The February 2025 UNC trial showed that despite using doses lower than standard weight loss dosing, semaglutide produced effect sizes exceeding those typically seen with naltrexone. Real-world data also found semaglutide associated with significantly lower risk of AUD diagnosis compared to naltrexone. However, naltrexone remains FDA-approved for AUD while semaglutide is not yet approved for this indication.
Read full answer in: GLP-1 Receptor Agonists in ASUD Treatment
Why are there so few medications approved for alcohol use disorder?
New therapies for alcohol use disorder have been approved at a rate of roughly one every 25 years. Only three medications (naltrexone, acamprosate, and disulfiram) are currently FDA-approved. This limited pharmacotherapy landscape makes the early GLP-1 research particularly significant for the millions of people with AUD who have few effective treatment options.
Read full answer in: GLP-1 Receptor Agonists in ASUD Treatment
Are GLP-1 drugs approved for treating alcohol addiction?
No. GLP-1 receptor agonists like semaglutide are currently FDA-approved only for type 2 diabetes, obesity, and obstructive sleep apnea. While early trial results are promising, larger clinical trials are needed before GLP-1 drugs could be approved as an addiction treatment. Phase 3 trials are underway.
Read full answer in: GLP-1 Receptor Agonists in ASUD Treatment
How much weight loss does amycretin achieve compared to Wegovy and Zepbound?
In Phase 1b/2a trials published in The Lancet, injectable amycretin delivered 24.3% average weight loss at the highest dose over 36 weeks, compared to 1.1% for placebo. This outperforms both Wegovy (approximately 15% weight loss) and Eli Lilly's Zepbound (approximately 22.5%). The oral version achieved 13.1% weight loss in just 12 weeks, with patients still losing weight when the trial ended.
How does amycretin work differently from semaglutide (Ozempic/Wegovy)?
Amycretin is a dual-pathway drug that combines semaglutide's GLP-1 receptor activation with amylin receptor agonism. While semaglutide alone slows gastric emptying and reduces appetite through GLP-1 signaling, amycretin adds amylin's complementary satiety signals, meaning both the gut and the brain's appetite control center receive simultaneous "stop eating" messages. This dual mechanism explains the greater weight loss observed in trials.
When will amycretin be FDA approved and available?
Amycretin's injectable version completed Phase 1b/2a trials in 2025, with Phase 3 trials expected to begin in 2026. Based on typical drug development timelines, FDA approval could come around 2030-2031, aligning with the expiration of Ozempic's core US patent in December 2031. Novo Nordisk has not announced a specific target approval date.

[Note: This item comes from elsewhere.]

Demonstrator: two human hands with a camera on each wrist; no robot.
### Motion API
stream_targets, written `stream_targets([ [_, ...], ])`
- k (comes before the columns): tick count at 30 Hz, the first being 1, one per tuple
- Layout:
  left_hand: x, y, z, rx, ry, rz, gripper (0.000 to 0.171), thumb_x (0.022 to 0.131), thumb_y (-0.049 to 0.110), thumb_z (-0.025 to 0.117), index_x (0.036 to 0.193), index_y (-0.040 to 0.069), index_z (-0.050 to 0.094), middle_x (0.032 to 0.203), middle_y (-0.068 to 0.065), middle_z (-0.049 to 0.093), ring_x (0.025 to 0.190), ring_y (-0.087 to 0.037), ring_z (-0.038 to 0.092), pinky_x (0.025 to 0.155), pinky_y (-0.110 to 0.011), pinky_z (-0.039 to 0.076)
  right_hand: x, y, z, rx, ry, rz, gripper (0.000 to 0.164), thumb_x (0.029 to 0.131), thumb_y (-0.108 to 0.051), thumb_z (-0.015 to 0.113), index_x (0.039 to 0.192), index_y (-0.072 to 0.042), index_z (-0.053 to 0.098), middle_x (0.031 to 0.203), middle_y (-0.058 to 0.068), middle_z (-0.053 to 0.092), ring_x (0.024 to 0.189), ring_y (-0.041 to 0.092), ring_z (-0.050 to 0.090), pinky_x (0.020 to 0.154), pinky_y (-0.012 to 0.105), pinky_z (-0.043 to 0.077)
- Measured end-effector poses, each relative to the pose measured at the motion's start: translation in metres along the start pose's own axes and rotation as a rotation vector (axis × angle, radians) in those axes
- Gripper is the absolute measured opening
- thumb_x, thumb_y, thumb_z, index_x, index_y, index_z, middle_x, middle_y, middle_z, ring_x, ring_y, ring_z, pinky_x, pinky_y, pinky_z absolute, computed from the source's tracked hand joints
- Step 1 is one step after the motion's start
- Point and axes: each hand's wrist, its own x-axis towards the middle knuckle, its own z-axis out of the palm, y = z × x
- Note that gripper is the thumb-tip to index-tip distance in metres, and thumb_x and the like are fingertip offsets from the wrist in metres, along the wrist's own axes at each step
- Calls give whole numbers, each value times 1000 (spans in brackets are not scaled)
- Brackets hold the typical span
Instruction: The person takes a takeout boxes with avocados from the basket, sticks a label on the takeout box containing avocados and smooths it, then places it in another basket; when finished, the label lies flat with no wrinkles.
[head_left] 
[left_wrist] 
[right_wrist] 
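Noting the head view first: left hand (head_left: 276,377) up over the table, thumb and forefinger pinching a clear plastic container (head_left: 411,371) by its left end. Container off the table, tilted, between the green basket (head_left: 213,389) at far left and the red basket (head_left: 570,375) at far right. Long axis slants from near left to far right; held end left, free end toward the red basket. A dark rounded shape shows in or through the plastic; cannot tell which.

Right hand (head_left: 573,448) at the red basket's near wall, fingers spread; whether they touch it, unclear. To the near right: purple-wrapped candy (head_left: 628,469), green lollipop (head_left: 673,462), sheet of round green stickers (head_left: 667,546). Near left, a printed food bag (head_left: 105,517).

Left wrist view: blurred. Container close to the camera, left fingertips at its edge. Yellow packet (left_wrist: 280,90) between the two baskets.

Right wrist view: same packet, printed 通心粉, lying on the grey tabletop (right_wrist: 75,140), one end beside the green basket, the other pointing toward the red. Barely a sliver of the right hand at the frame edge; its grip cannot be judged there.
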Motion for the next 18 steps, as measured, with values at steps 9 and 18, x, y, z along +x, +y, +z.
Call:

What happens to Novo Nordisk when the Ozempic patent expires?
Ozempic's core US patent expires in December 2031, but Novo Nordisk has multiple defenses. Manufacturing GLP-1 compounds requires specialized peptide production capabilities and patented injection devices that create a significant capacity constraint. Even after patent expiration, generic manufacturers would need years to build sufficient manufacturing infrastructure, giving Novo time to transition patients to next-generation drugs like amycretin while potentially lowering prices to maintain market share.